List of things to do
Intro
This is not a complete list of the work still to do, or
a strategic plan. Rather, it is a list of things to do next. The
reason why it is made is that more people are getting involved in this
project, and we must be even more explicit. The point with this
document is thus not the issues themselves (they are described
elsewhere), but the lists. The list contains linguistic issues only. A
todo-list for technical issues, including our web environment, is
found here.
Disambiguation
- The preprocessor must fix the derivation issue, so that the
embedded POS tags do not interfer with the disambiguation rules
- Make correct corpora
- Go systematically through the rules
Corpora
- Set up the IMS Corpus workbench interface on cochise
- Make an XML specification, based on TEI etc. for the metadata of the corpus texts
- Include a corpus text, as a test case
- Collect texts
The morphological parsers
sme
- Linguistic problems
- The whole morphological parser should be tested at
regular intervals (cf. the testing directory)
- Vowel shortening of compounds with short 1st syllable (bivdo-
pro bivdu-). The linguistic facts must be clearified.
- The continuation lexica for adjectives
- The transitivity distribution for verbs (the sublexicon distribution)
- 2nd part shortening of 3-part compounds (sámegieloahpahus)
- Generation vs. parsing: We should prepare for a smaller, more
restrictive generator isme.fst (e.g. excluding poetic short
genitives), and also for different eastern and western versions of the
generator
- The twol-sme.txt file should be rewritten, according to the
twol-smj.txt file (this has low priority, "if it isn't broken, don't
fix it").
- Place names
- Place names must be added to the propernoun file (Tomi)
- The names in Pekka's dictionary
- Procedure for adding Pekka's names:
- obtain a copy of the list of person and place names in Pekka's 1989 dictionary (ask pekka for a copy)
- Extract the names to a list, one name on each line
- Transform the names to the á, c1, d1, n1, s1,
t1, z1 format (there are several perl scripts for this purpose in
the gt/script directory, if none of them are suited to Pekka's
encoding format, a new perl script should be made on the basis of
e.g. ws2-7bit.pl)
- Run the command "cat namelist | lookup -flags
mbTT ~/gt/sme/bin/sme.fst | grep '\?' > unrecognised
- Include the unrecognised ones in the
gt/sme/src/propernoun-sme-lex.txt file, modeled upon the names already
found there.
- The philosopyh behind the lexica in the
propernoun file is the following: They should mirror corresponding
lexica in the noun-sme-lex.txt file, but not have the same name, as it
should be possible to treat proper and common nouns differently in
future applications.
- Sami names in Norway: Statens kartverk (these are already fetched, but the process must be repeated (Trond))

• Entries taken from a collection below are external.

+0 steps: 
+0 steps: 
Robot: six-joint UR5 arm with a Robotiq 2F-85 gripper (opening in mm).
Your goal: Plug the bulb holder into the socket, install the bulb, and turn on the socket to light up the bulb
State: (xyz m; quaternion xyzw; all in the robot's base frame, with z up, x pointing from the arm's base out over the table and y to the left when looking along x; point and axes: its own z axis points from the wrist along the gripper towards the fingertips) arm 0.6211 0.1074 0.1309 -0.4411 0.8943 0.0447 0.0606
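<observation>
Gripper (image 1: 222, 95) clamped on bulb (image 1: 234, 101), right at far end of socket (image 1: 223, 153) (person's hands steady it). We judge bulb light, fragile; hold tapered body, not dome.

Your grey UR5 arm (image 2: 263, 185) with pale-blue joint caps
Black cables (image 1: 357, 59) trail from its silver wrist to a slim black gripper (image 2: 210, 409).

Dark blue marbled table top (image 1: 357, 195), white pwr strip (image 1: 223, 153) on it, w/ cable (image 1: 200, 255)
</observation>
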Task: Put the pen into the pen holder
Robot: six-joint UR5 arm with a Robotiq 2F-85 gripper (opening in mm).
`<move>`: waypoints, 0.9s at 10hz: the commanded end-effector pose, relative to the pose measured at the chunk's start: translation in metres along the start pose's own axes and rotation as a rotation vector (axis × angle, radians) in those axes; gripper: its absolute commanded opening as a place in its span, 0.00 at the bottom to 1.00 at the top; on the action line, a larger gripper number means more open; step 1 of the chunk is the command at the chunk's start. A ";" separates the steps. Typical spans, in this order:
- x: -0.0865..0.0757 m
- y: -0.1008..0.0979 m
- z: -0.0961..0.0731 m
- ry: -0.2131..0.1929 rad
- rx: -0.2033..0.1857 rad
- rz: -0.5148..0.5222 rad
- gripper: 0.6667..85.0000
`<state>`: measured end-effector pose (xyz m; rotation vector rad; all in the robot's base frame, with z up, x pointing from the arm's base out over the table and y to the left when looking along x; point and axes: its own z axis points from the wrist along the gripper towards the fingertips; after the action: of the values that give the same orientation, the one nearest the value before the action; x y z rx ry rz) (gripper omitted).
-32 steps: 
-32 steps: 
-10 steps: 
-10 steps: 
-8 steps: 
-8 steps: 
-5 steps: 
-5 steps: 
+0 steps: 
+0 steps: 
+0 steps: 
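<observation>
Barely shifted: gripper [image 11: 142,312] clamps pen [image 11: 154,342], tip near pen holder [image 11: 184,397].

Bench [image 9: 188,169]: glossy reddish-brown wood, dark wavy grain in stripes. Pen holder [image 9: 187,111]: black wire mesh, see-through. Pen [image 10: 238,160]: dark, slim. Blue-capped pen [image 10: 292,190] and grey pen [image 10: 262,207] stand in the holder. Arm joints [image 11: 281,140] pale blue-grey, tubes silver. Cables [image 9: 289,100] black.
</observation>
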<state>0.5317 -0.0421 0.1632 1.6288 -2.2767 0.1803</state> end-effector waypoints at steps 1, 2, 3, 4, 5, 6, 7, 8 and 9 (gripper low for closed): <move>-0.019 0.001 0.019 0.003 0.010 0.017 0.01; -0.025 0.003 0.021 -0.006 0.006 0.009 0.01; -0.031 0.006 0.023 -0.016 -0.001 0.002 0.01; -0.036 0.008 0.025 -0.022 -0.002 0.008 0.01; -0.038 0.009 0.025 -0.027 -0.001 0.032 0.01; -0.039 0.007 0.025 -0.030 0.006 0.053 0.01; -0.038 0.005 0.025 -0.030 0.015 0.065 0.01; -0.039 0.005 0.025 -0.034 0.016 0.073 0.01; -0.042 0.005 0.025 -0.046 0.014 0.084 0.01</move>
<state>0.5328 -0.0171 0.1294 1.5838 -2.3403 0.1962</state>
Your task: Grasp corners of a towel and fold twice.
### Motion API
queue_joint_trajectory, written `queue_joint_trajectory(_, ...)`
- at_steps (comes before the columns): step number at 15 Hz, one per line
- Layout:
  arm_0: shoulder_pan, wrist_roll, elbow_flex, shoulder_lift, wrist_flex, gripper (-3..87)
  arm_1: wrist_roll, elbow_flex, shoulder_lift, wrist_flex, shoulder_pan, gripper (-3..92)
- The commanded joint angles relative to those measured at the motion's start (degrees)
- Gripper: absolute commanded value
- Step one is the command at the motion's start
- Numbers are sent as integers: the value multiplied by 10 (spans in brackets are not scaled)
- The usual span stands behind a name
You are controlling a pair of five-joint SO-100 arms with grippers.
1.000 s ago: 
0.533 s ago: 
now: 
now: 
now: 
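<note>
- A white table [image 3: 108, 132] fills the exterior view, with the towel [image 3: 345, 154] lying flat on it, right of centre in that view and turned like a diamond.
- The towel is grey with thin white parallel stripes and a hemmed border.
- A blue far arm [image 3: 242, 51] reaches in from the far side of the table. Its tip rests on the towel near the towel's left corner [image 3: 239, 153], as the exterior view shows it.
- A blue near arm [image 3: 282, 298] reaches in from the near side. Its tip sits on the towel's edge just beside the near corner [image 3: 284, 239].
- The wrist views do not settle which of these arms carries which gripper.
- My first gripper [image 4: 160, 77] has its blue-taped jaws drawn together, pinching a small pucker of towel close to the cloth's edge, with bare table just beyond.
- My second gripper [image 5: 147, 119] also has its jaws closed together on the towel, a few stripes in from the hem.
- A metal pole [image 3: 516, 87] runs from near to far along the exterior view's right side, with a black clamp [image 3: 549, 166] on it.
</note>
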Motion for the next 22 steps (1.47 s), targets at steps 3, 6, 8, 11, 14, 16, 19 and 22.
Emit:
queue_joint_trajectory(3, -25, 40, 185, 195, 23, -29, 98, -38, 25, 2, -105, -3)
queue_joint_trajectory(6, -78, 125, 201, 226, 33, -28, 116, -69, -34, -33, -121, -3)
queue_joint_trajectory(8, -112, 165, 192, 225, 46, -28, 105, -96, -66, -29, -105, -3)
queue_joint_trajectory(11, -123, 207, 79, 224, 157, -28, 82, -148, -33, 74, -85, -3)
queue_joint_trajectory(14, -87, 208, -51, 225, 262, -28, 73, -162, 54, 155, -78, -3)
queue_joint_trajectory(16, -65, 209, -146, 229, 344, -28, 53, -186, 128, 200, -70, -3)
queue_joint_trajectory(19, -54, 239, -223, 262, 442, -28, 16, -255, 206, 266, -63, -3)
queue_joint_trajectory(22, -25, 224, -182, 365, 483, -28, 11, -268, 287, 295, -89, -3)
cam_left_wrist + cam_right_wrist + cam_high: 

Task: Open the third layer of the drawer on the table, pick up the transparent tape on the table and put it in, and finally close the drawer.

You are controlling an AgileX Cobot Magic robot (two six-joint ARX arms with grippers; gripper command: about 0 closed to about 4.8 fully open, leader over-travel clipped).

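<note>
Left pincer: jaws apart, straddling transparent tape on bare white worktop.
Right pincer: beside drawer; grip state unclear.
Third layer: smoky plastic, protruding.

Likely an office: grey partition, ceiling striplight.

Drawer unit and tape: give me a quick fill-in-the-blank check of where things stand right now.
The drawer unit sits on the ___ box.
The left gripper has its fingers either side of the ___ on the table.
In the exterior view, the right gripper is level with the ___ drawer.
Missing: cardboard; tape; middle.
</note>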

- Sami names in Finland and Sweden: This issue is open.
-
- The missing adjectives must be added (cf. Trond.)
- Loan words should be created (the reparere > repareret process)
- Testing on running texts
- New test texts should be added to the test diary (from Davvi
Girji, NSI, Samediggi)
- The rule file should be read through
- The verbal sublexica should be reassigned (Biret?)
smj
General work:
- The smj project must be coordinated with work at Árran.
- We need access to dictionaries, in order to complete the parser
- Place names must be added to the propernoun file
- Then we need test corpora, starting with the NT and novels
- The parser should be made part of pedagogical softpare projects
The parser:
- Vocabulary testing on texts
- Grammar testing, the paradigms
The other Sami languages
We will not work on other languages than North and Lule Sami during
this project period. When we start up with the other Sami languages
again, the following may be seen as a starting point.
sma
- Lauri Karttunen's comments must be addressed
- We need more corpora
- We need to cooperate with the dictionary projects
- Place names must be added to the propernoun file
- Then the next step should then be to introduce more parts of
speech in the system, perhaps in the following order:
- the closed classes (almost complete)
- verbs (there is a draft version in place)
- adjectives (their predicative declension should be pointed
to the nouns; the attributive forms need linguistic ground work)
- derivation and compounding
- South Sami place names
- loan words
smn
- Write documentation
- Get a grammatical description
- Write the basic twol file + the grammar file
- Get dictionary & complete the lexica
- Get texts to test against
- Find cooperation partners
sms
- Write documentation
- Get a grammatical description
- Write the basic twol file + the grammar file
- Get dictionary & complete the lexica
- Get texts to test against
- Find cooperation partners
Last modified: Thu Apr 22 15:44:17 2004